──────── Data below ────────

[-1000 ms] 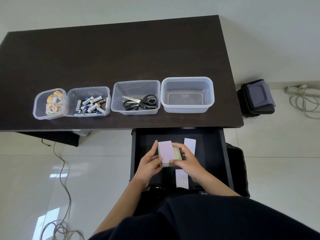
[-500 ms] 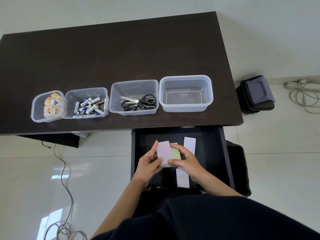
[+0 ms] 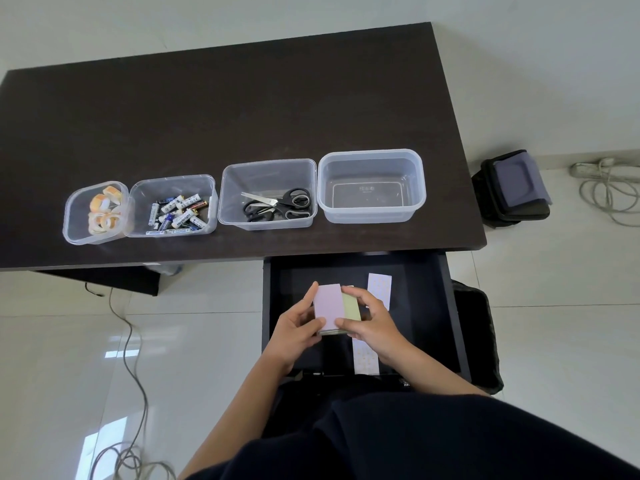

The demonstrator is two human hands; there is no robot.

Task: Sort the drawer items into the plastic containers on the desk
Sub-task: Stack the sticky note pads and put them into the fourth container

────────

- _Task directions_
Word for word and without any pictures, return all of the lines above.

- _Reply_
[-1000 ms] 
[-500 ms] 
[+0 ms] 

The demonstrator is two human hands; there is no robot.

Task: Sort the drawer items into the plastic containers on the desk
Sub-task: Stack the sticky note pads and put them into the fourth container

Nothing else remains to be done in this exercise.